Hauber cited a previous state supreme court ruling that reminded the attorneys that Kansas Rules of Professional Conduct require them to uphold the constitution.

“In other words, all attorneys, including the Attorney General, are not apologists for unconstitutional legislation,” he wrote.

Republican lawmakers criticized Hauber as an activist judge, pointing to the Democratic governor who appointed him.

“It is certainly not surprising that a Sebelius-appointed judge would engage in judicial activism by striking down provisions that give Kansans enhanced due process rights in the face of restrictions imposed by bureaucrats,” Senate President Masterson, an Andover Republican, said.

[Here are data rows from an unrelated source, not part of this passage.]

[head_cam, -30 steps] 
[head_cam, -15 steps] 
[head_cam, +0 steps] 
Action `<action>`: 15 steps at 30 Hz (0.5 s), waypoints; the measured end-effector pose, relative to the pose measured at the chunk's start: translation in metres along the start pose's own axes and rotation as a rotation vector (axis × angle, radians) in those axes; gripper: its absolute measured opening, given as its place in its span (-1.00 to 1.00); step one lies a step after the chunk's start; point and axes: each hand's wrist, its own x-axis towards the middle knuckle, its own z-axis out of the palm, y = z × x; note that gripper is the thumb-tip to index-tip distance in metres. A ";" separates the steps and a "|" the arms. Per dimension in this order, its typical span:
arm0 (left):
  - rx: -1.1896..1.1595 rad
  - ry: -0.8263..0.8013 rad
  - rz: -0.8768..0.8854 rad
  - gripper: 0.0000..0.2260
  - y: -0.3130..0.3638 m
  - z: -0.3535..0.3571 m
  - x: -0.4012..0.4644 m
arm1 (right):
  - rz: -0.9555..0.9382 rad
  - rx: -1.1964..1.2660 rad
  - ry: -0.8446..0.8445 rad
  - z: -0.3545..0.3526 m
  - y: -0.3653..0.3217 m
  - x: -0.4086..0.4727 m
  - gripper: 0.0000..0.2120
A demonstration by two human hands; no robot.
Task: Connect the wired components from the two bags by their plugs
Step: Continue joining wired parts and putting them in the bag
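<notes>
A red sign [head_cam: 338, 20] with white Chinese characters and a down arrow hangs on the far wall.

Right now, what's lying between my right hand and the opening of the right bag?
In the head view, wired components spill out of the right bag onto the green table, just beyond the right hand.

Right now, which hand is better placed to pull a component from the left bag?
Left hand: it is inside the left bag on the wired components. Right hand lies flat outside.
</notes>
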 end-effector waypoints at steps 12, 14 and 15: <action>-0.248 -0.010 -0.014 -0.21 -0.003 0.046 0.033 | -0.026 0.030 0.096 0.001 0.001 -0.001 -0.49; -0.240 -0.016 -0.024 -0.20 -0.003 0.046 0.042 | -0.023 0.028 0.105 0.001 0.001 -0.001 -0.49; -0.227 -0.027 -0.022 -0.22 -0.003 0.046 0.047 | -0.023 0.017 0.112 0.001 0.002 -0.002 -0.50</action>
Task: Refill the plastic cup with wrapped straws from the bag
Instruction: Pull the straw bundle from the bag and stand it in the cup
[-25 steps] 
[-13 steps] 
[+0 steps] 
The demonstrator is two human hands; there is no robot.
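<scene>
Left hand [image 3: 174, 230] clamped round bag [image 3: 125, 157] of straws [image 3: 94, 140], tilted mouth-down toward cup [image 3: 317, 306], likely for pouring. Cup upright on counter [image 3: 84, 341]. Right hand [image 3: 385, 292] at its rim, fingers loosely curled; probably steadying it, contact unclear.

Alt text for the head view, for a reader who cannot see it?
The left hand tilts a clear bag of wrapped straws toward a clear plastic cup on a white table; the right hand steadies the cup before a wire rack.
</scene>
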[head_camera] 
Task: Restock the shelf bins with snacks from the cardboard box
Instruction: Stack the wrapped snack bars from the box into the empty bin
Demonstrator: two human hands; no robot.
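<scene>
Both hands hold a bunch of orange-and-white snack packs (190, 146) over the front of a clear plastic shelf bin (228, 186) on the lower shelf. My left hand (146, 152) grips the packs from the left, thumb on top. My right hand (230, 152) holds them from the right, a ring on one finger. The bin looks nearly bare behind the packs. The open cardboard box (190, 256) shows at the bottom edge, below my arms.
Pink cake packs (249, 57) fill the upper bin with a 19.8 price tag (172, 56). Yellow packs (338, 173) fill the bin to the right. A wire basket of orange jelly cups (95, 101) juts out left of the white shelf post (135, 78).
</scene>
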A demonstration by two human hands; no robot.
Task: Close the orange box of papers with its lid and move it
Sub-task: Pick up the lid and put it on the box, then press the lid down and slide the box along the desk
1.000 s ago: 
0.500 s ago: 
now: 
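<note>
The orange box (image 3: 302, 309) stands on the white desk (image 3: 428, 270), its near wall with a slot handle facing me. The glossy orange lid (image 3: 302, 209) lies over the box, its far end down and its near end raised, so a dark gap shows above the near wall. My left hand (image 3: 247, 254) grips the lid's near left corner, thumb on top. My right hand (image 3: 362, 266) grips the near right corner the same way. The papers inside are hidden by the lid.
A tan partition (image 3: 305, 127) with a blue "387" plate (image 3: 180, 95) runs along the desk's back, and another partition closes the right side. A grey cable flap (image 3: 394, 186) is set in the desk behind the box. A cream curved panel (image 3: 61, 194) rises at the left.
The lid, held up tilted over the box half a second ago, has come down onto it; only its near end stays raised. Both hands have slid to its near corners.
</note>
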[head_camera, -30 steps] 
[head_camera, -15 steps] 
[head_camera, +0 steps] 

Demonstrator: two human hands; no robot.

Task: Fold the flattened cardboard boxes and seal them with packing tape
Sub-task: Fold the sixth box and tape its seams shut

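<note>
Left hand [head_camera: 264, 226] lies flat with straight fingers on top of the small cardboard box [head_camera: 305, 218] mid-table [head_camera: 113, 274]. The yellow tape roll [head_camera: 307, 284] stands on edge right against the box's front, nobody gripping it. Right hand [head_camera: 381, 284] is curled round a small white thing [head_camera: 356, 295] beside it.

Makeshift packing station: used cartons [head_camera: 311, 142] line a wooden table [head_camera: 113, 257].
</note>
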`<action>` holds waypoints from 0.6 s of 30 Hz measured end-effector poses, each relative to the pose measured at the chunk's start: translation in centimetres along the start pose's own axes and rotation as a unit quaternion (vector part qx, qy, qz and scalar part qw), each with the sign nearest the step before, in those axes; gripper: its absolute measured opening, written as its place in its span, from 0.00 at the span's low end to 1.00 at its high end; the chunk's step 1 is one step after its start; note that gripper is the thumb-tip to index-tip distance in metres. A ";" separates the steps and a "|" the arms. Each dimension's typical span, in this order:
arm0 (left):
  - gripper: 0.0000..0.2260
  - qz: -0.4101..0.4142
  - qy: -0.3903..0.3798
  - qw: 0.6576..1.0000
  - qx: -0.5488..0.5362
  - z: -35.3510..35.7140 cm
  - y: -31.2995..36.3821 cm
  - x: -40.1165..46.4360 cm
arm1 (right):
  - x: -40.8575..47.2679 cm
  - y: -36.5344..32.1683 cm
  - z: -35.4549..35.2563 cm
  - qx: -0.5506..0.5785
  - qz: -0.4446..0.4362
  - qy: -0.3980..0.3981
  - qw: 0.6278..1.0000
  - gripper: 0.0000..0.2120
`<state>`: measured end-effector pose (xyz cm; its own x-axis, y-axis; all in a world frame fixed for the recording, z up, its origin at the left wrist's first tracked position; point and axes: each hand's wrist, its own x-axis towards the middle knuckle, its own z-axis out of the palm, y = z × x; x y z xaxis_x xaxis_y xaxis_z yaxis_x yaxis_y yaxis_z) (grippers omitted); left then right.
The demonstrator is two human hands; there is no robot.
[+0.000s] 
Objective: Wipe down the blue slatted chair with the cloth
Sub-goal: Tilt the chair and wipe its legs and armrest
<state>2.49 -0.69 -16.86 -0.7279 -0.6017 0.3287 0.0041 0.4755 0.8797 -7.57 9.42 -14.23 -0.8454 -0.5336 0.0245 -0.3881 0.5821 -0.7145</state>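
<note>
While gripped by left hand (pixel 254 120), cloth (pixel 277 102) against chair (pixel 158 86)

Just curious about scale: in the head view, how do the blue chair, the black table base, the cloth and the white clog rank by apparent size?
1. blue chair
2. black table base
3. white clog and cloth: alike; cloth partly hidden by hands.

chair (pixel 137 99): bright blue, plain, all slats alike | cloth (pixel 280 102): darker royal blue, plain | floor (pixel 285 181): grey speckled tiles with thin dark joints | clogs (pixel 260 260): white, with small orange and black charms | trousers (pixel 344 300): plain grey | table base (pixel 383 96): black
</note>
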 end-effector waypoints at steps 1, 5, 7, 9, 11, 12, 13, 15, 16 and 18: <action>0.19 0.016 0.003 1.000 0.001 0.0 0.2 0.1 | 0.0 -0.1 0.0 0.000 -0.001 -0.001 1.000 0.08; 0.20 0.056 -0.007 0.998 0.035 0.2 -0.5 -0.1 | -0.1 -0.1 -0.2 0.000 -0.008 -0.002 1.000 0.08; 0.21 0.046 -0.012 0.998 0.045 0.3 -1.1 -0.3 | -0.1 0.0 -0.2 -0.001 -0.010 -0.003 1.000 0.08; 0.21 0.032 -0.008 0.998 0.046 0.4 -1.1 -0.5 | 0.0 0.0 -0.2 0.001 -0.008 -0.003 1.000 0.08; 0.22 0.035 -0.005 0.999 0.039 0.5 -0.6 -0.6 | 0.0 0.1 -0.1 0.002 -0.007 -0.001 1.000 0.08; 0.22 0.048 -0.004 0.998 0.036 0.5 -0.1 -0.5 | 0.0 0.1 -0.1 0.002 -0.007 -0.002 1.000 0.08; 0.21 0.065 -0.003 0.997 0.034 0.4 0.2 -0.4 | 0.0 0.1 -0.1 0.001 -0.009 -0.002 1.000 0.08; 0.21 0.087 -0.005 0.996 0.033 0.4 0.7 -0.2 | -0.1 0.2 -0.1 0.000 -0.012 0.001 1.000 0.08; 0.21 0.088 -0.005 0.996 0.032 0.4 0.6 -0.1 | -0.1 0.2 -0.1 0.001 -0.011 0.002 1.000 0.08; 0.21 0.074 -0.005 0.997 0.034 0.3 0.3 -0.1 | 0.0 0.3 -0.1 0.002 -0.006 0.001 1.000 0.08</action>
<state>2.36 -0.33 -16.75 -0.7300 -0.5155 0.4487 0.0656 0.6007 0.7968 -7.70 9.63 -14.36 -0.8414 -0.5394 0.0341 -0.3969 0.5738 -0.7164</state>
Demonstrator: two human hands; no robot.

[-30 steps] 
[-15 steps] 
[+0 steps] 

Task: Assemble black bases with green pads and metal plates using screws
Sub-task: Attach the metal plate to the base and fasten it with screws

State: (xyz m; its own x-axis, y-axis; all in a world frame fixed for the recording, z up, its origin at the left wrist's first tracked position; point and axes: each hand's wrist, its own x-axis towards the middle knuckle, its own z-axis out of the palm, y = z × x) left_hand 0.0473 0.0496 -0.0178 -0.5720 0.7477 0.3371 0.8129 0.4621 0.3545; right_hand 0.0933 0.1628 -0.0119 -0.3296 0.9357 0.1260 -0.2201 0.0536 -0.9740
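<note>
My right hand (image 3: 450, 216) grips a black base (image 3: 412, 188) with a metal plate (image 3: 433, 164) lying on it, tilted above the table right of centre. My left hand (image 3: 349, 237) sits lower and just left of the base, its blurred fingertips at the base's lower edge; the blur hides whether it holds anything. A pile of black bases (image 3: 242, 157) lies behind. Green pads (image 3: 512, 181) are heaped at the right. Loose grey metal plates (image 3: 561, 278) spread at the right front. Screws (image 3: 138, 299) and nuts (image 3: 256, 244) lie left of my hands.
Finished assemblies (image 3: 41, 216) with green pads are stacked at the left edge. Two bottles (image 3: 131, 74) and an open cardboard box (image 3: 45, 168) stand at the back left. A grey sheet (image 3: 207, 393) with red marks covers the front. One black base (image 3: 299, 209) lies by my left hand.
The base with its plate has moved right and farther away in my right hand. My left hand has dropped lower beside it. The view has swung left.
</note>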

House Majority Leader Ron Ryckman rejected Hauber’s argument that the bill was hastily passed and called it disappointing that one judge could attempt to undo it.

“This legislation was carefully considered and approved by a huge bipartisan majority of the legislature and it was signed into law by the Governor,” Ryckman, an Olathe Republican, said in a statement.

As COVID-19 case rates rise in Kansas and across the Midwest the ruling has potentially major ramifications.

Gov. Laura Kelly will not need legislative approval if she chooses to issue a new emergency order and local health officials can once again act unilaterally to impose mask mandates, capacity restrictions and business closures among other public health measures.

Kelly’s office did not immediately respond to The Star’s request for comment.

Senate Vice President Richard Wilborn, a McPherson Republican and vice-chair of the Senate committee that worked on the bill, said he didn’t expect immediate impacts from the ruling.

“If it does have an impact now, this is my personal opinion, if it does have an impact it will be politically driven,” Wilborn said. “I would think this governor would be more sensible than make that kind of a move.”